• INSTRUCTIONS TO FOLLOW
Return the listing word for word, as given.

[GIVEN ENTRIES — start]

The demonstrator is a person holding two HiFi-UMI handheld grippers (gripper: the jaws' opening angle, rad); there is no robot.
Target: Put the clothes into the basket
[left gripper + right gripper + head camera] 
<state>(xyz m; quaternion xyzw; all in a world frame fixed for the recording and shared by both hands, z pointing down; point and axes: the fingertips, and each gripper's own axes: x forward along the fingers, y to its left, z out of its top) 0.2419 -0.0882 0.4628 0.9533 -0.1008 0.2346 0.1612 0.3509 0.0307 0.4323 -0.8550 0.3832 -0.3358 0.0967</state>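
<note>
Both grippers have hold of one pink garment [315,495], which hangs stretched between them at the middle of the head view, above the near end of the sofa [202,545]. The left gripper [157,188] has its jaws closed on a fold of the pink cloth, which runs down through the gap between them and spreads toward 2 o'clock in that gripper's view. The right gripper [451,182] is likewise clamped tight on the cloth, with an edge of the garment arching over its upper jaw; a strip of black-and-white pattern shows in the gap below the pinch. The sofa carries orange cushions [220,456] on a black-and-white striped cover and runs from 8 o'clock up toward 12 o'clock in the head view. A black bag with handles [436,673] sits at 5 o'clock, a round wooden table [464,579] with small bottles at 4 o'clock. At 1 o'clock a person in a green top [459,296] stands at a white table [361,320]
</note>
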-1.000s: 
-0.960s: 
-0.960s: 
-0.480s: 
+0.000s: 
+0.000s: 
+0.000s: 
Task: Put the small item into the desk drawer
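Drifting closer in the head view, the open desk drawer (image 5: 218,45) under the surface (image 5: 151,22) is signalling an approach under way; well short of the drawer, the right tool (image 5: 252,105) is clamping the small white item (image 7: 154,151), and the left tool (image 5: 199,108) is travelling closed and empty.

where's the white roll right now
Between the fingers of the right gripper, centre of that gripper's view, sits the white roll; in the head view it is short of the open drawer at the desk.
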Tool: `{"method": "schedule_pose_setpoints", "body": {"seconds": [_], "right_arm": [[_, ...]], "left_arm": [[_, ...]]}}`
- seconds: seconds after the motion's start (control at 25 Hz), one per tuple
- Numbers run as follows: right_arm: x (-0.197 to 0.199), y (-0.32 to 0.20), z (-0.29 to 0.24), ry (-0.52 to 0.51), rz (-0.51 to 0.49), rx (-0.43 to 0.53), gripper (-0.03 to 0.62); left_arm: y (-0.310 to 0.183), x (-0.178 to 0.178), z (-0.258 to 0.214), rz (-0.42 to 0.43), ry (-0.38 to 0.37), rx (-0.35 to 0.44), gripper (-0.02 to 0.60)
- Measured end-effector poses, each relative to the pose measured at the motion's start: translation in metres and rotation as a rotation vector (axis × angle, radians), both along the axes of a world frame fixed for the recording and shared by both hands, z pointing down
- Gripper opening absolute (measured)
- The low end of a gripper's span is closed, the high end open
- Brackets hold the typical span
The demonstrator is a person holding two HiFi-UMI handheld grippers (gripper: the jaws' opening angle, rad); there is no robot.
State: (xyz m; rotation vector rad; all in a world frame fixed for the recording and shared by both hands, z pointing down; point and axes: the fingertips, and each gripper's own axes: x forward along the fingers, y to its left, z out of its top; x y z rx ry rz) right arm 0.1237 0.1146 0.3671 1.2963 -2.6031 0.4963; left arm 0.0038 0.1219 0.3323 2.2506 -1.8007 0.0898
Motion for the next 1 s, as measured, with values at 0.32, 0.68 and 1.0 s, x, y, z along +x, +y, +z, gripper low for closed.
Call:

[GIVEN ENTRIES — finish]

• RESPONSE
The demonstrator is a person holding two HiFi-UMI handheld grippers (gripper: the jaws' opening angle, rad); there is no robot.
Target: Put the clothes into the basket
[left gripper + right gripper + head camera] 
<state>(xyz m; quaternion xyzw; all in a world frame fixed for the recording and shared by both hands, z pointing down; point and axes: the fingertips, and each gripper's own axes: x forward along the fingers, y to its left, z out of its top) 0.2419 -0.0882 0.4628 0.9533 -0.1008 0.2346 0.1612 0.3509 0.0307 0.4323 -0.8550 0.3832 -0.3358 0.0967</state>
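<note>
Both grippers have hold of one pink garment [315,495], which hangs stretched between them at the middle of the head view, above the near end of the sofa [202,545]. The left gripper [157,188] has its jaws closed on a fold of the pink cloth, which runs down through the gap between them and spreads toward 2 o'clock in that gripper's view. The right gripper [451,182] is likewise clamped tight on the cloth, with an edge of the garment arching over its upper jaw; a strip of black-and-white pattern shows in the gap below the pinch. The sofa carries orange cushions [220,456] on a black-and-white striped cover and runs from 8 o'clock up toward 12 o'clock in the head view. A black bag with handles [436,673] sits at 5 o'clock, a round wooden table [464,579] with small bottles at 4 o'clock. At 1 o'clock a person in a green top [459,296] stands at a white table [361,320]
</note>
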-1.000s: 
-0.960s: 
-0.960s: 
-0.480s: 
+0.000s: 
+0.000s: 
+0.000s: 
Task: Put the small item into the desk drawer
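Drifting closer in the head view, the open desk drawer (image 5: 218,45) under the surface (image 5: 151,22) is signalling an approach under way; well short of the drawer, the right tool (image 5: 252,105) is clamping the small white item (image 7: 154,151), and the left tool (image 5: 199,108) is travelling closed and empty.

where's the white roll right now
Between the fingers of the right gripper, centre of that gripper's view, sits the white roll; in the head view it is short of the open drawer at the desk.
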Tool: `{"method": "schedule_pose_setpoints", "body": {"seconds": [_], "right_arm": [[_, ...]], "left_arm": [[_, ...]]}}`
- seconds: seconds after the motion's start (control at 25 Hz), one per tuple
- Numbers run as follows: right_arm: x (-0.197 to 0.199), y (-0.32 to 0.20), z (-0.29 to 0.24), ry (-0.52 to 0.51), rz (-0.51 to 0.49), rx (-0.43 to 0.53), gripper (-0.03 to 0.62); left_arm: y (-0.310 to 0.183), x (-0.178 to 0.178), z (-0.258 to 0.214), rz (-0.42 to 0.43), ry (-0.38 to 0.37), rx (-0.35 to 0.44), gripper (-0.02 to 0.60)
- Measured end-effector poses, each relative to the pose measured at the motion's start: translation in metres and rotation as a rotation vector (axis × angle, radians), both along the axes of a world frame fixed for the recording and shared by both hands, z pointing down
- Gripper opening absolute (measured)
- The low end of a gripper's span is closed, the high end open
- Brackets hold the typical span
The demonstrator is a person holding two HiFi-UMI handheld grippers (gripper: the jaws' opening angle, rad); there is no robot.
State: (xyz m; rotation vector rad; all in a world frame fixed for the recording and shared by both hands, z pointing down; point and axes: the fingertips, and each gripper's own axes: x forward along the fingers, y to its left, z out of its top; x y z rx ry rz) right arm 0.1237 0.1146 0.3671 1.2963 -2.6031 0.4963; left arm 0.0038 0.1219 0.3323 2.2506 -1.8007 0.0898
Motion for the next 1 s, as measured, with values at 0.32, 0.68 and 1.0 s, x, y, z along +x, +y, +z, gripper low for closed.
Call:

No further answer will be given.